Note that the returned term may contain references to the frame and
should be discarded before the frame terminates.%
	\footnote{The returned term is actually an illegal Prolog term
		  that may hold references from the global to the local
		  stack to preserve the variable names.}

    \termitem{parent_goal}{}
If \arg{Value} is instantiated to a callable term, find a frame
executing the predicate described by \arg{Value} and unify the arguments
of \arg{Value} to the goal arguments associated with the frame. This is
intended to check the current execution context. The user must ensure
the checked parent goal is not removed from the stack due to last-call
optimisation and be aware of the slow operation on deeply nested calls.

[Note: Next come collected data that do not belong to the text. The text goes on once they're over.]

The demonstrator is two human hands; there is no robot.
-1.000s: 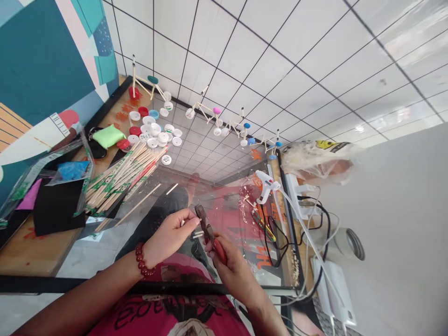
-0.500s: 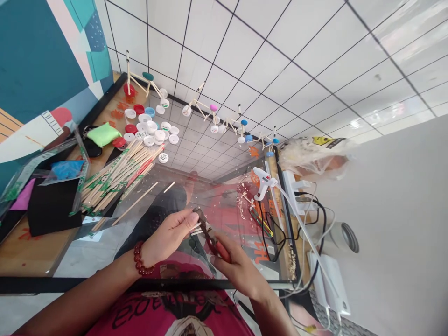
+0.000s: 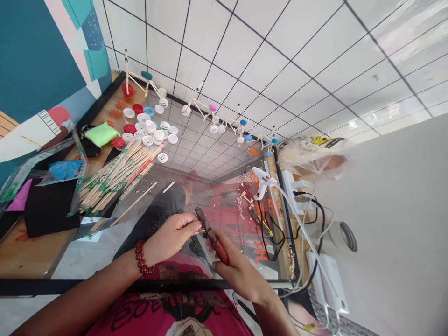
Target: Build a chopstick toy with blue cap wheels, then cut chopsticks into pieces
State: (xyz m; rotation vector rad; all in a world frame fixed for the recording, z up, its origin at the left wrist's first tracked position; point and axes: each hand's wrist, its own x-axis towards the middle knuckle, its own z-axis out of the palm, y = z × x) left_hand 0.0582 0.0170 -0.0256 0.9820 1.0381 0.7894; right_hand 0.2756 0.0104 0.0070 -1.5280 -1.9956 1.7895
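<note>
My right hand (image 3: 238,270) grips red-handled pliers (image 3: 212,234), whose dark jaws point up and left over the glass table (image 3: 105,242). Pinched in my left hand (image 3: 171,235) is a short piece of thin wooden stick (image 3: 202,229), held right at the plier jaws. A red bead bracelet (image 3: 142,259) sits on my left wrist. Both hands hover near the table's front edge, just above my red shirt.
A pile of wrapped chopsticks (image 3: 119,175) lies to the left, with bottle caps (image 3: 150,133) behind it. Stick-and-cap models (image 3: 210,114) line the tiled wall. A white glue gun (image 3: 262,182), cables and a power strip (image 3: 297,191) lie to the right. Black and coloured sheets (image 3: 49,205) are at far left.
My left hand has closed tighter on the stick piece and brought it against the plier jaws; the pliers have dropped slightly and their jaws look closed.
</note>
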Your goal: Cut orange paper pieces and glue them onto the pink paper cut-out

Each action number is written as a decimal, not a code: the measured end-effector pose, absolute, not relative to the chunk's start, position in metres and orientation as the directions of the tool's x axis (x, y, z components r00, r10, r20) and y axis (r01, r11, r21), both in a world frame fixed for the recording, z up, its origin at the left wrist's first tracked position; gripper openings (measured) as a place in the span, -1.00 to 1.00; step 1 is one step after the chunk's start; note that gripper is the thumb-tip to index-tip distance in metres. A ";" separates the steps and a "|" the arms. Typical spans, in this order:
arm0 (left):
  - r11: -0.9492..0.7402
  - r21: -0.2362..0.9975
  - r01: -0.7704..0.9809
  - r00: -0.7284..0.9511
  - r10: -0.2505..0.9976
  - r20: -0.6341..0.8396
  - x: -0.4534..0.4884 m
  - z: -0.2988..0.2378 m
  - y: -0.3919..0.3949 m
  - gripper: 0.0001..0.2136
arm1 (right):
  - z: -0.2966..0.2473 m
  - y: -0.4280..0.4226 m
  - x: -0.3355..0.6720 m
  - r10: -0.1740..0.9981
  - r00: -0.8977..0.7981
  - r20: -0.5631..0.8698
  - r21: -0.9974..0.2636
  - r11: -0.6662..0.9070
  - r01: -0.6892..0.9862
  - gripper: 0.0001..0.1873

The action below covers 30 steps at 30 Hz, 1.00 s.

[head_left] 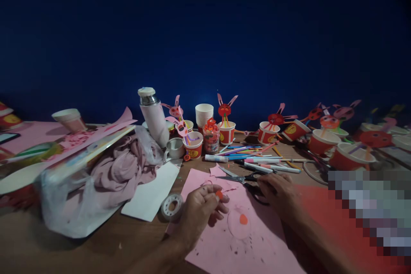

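My left hand (205,203) pinches a small orange-red paper piece (219,195) between thumb and fingertips, above the pink paper sheet (221,244). A second orange-red piece (243,219) lies on a round pink paper cutout (236,230) on that sheet. My right hand (278,192) is closed at the black handles of the scissors (239,178), whose blades point left across the top of the sheet. The fingertips of that hand are partly hidden. To the left of my left hand lies a roll of tape (172,206).
Markers (265,168) and pipe cleaners lie behind the scissors. Red paper cups (226,132) with paper rabbit heads line the back. A thermos (154,115), a metal mug (175,149) and a plastic bag (75,205) stand left. Red paper (316,214) lies right.
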<state>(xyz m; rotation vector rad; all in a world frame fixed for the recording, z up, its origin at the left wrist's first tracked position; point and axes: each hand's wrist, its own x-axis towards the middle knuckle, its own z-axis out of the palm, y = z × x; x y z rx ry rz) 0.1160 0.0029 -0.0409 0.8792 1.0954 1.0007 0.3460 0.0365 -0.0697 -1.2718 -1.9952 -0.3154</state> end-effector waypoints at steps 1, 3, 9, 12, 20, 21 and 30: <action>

    \termitem{predicate_indicator}{}
Similar to \const{goal}, but only returning the
[<module>:]<name>/<arity> term describing the term, not the actual
arguments.  It avoids creating an illegal term as \const{goal} and
is used by the library \pllib{prolog_stack}.

    \termitem{clause}{}
\arg{Value} is unified with a reference to the currently running clause.
Fails if the current goal is associated with a foreign (C) defined
predicate. See also nth_clause/3 and clause_property/2.

    \termitem{level}{}
\arg{Value} is unified with the recursion level of \arg{Frame}. The top
level frame is at level `0'.

    \termitem{parent}{}
\arg{Value} is unified with an integer reference to the parent local
stack frame of \arg{Frame}. Fails if \arg{Frame} is the top frame.

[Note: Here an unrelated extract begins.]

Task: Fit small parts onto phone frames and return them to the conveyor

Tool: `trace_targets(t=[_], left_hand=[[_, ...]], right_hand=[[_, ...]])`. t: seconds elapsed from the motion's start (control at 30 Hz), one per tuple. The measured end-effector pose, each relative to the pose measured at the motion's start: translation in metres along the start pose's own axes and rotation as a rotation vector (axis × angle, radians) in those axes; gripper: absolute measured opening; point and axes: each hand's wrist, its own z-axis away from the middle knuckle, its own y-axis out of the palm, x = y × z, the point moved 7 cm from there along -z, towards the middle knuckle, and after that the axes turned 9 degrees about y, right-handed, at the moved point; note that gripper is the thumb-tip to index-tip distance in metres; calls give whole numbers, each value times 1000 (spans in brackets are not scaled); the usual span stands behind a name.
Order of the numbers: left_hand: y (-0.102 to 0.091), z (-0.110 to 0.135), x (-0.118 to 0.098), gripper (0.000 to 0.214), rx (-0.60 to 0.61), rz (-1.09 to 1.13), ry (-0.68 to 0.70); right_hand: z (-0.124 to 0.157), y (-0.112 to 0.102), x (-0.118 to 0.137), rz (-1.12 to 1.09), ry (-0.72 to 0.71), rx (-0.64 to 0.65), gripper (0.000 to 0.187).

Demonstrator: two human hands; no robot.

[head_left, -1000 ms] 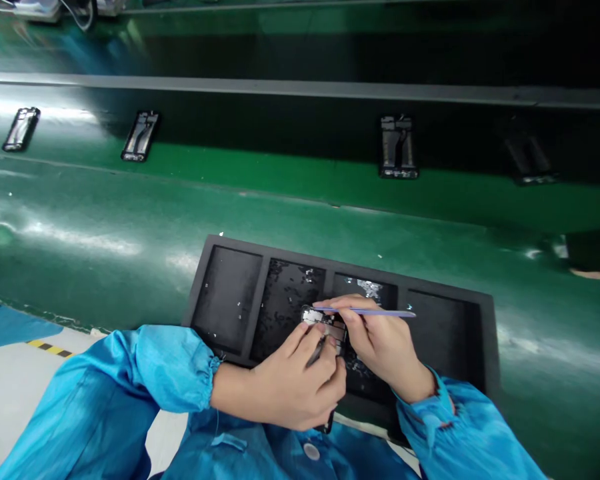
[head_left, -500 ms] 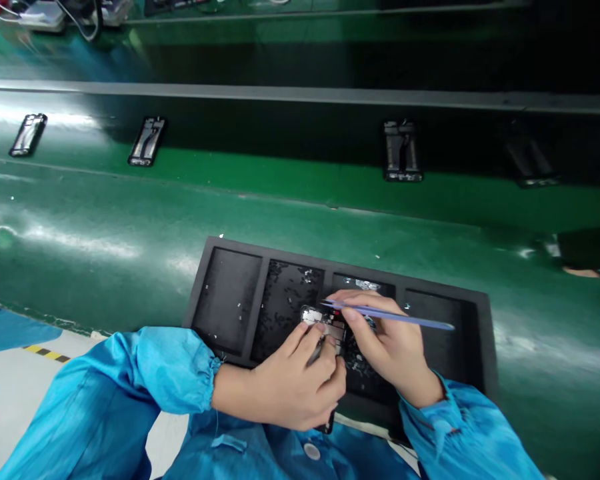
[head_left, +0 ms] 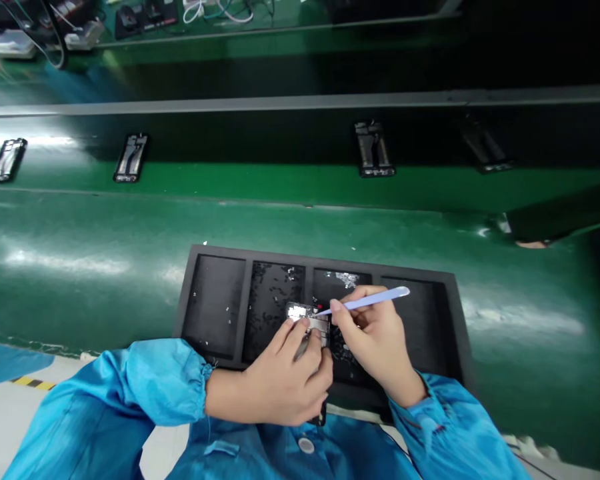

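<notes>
My left hand [head_left: 290, 377] is wrapped round an opened phone [head_left: 299, 311], its fingers lying across the exposed inner parts. The phone's lower end sticks out below the hand, near my front. In my right hand [head_left: 377, 337], a pair of light purple tweezers [head_left: 367, 301] is pinched, with the tips at the upper part of the phone. Beneath both hands lies a black tray [head_left: 249, 313] with several compartments. Small dark pieces are scattered in one compartment, and small shiny pieces [head_left: 345, 278] lie in the one to its right.
Several opened phones lie in a row along the green surface behind the tray, among them one phone [head_left: 131, 157] at left and another phone [head_left: 374, 149] at right. Cables [head_left: 215, 10] and devices sit at the far back. A person's dark sleeve [head_left: 565, 210] reaches in from the right.
The tweezers have turned in my right hand, and their tips have come down onto the phone's upper part. The whole view has shifted somewhat. My left hand keeps its hold.
</notes>
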Motion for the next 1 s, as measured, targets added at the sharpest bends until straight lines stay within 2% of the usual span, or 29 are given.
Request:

    \termitem{context_module}{}
\arg{Value} is unified with the name of the context module of the
environment.

    \termitem{top}{}
\arg{Value} is unified with \const{true} if \arg{Frame} is the top Prolog
goal from a recursive call back from the foreign language; \const{false}
otherwise.

    \termitem{hidden}{}
\arg{Value} is unified with \const{true} if the frame is hidden from the
user, either because a parent has the hide-childs attribute (all system
predicates), or the system has no trace-me attribute.

    \termitem{skipped}{}
\arg{Value} is \const{true} if this frame was skipped in the debugger.

    \termitem{pc}{}
\arg{Value} is unified with the program pointer saved on behalf of the
parent goal if the parent goal is not owned by a foreign predicate or
belongs to a compound meta-call (e.g., call((a,b))).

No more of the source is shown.